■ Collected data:

———

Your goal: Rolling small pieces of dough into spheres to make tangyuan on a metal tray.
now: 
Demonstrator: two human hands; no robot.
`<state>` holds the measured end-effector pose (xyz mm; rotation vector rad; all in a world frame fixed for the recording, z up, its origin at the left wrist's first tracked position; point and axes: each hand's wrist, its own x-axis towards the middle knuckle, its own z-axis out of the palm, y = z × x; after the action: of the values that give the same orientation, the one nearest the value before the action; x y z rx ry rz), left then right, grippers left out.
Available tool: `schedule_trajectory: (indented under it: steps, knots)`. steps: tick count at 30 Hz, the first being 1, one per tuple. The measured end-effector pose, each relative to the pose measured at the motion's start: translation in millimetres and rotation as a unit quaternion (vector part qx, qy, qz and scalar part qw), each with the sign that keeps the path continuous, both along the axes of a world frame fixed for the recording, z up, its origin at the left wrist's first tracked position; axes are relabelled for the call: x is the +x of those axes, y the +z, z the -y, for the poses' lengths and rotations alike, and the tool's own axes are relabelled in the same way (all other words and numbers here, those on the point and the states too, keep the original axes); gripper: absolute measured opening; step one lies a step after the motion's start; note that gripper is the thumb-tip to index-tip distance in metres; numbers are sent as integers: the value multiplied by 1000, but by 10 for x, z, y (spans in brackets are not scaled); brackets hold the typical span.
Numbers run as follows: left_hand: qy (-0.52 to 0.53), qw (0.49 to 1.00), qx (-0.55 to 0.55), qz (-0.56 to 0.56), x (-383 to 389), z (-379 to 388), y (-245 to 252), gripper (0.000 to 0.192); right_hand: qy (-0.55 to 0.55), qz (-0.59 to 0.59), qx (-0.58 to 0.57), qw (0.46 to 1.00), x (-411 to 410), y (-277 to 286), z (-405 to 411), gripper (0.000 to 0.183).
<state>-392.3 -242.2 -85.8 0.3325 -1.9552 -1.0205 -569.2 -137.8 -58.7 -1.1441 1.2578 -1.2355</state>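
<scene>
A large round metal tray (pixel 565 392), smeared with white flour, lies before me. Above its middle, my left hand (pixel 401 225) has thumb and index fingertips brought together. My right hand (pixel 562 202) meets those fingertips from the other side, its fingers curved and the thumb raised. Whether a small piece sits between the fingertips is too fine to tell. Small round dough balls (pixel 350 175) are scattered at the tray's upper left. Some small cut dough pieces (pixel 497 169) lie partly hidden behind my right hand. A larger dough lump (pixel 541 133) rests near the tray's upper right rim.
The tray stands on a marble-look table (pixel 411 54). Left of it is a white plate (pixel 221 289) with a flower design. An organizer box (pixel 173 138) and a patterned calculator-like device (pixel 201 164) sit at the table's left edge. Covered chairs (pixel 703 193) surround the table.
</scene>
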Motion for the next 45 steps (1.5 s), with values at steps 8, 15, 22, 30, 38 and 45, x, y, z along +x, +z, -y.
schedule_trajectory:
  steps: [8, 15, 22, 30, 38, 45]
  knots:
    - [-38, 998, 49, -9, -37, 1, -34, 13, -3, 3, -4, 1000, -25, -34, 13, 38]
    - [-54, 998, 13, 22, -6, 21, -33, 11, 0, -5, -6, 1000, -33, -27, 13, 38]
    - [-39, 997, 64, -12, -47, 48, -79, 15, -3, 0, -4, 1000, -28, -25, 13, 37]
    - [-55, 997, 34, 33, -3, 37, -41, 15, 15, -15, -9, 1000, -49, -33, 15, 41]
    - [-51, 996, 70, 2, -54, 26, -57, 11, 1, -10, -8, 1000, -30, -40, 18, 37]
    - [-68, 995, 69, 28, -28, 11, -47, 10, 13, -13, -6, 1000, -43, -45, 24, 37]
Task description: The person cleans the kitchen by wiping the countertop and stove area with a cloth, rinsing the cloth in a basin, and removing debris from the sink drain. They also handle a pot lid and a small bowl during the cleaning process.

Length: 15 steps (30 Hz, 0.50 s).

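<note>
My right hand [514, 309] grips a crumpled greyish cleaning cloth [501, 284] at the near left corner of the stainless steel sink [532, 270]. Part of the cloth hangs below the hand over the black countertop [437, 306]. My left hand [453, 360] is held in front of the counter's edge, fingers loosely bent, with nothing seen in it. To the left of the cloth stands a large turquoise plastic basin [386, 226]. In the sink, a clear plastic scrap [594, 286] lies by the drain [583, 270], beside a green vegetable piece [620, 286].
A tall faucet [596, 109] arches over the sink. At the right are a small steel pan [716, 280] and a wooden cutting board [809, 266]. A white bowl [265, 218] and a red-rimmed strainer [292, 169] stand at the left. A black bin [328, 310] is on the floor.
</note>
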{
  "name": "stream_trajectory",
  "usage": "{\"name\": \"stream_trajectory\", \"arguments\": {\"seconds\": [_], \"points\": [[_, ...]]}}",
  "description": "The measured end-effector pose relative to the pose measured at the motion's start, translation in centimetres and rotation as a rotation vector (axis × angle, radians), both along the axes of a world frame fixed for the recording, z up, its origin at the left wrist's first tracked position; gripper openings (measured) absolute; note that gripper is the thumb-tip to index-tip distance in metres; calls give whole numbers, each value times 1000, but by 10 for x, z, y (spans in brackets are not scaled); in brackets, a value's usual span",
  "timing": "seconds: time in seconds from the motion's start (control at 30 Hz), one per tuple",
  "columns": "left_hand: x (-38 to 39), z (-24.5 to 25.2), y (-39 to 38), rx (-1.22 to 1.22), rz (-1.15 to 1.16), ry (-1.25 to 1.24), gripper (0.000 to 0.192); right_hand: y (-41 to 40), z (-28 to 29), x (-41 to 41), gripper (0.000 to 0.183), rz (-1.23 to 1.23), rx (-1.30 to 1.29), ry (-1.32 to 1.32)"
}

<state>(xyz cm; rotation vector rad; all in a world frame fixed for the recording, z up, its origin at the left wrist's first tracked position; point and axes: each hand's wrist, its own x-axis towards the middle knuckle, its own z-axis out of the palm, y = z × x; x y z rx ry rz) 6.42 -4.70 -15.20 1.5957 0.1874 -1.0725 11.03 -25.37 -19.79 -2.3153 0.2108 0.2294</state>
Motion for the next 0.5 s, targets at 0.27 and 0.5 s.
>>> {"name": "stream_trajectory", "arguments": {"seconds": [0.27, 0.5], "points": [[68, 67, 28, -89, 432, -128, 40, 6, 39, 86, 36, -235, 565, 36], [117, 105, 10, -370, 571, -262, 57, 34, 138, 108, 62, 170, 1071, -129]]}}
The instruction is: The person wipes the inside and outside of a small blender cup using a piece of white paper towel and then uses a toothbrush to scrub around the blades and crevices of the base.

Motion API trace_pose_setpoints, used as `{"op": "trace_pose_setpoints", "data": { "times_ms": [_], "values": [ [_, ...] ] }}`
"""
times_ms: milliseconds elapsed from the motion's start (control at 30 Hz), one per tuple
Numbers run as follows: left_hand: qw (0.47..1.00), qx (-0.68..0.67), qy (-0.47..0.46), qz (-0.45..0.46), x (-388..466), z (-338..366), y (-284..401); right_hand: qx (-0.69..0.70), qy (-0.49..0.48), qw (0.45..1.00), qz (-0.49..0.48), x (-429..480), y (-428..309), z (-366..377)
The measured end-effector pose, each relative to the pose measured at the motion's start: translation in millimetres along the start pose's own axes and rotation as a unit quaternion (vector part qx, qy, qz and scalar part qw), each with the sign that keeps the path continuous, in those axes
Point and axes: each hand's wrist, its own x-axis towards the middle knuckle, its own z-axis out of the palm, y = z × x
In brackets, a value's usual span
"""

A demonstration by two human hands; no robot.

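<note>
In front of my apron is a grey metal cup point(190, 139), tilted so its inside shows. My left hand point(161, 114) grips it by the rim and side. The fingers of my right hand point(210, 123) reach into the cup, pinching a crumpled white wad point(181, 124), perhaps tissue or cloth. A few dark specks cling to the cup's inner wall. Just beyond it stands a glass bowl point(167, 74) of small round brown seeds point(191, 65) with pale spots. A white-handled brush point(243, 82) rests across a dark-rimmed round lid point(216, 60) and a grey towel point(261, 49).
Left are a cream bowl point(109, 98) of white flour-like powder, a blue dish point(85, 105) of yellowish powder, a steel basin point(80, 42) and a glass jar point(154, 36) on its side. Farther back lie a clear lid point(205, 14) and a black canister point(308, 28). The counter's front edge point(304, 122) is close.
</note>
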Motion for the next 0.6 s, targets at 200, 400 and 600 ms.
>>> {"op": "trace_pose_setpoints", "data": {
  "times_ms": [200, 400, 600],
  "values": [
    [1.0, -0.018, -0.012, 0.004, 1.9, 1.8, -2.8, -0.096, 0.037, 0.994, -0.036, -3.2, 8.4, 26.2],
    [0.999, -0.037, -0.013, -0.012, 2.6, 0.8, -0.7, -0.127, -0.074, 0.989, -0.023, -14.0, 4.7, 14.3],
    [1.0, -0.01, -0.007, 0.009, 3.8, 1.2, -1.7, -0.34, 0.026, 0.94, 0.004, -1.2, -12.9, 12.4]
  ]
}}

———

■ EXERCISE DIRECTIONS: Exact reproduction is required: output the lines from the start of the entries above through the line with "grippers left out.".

■ SOLUTION TO THIS PROBLEM:
Your goal: Rolling small pieces of dough into spheres to make tangyuan on a metal tray.
now: 
Demonstrator: two human hands; no robot.
`<state>` holds the measured end-effector pose (xyz mm; rotation vector rad; all in a world frame fixed for the recording, z up, its origin at the left wrist's first tracked position; point and axes: each hand's wrist, its own x-axis towards the middle knuckle, its own z-axis out of the palm, y = z × x; after the action: of the values that give the same orientation, the one nearest the value before the action; x y z rx ry rz), left then right, grippers left out.

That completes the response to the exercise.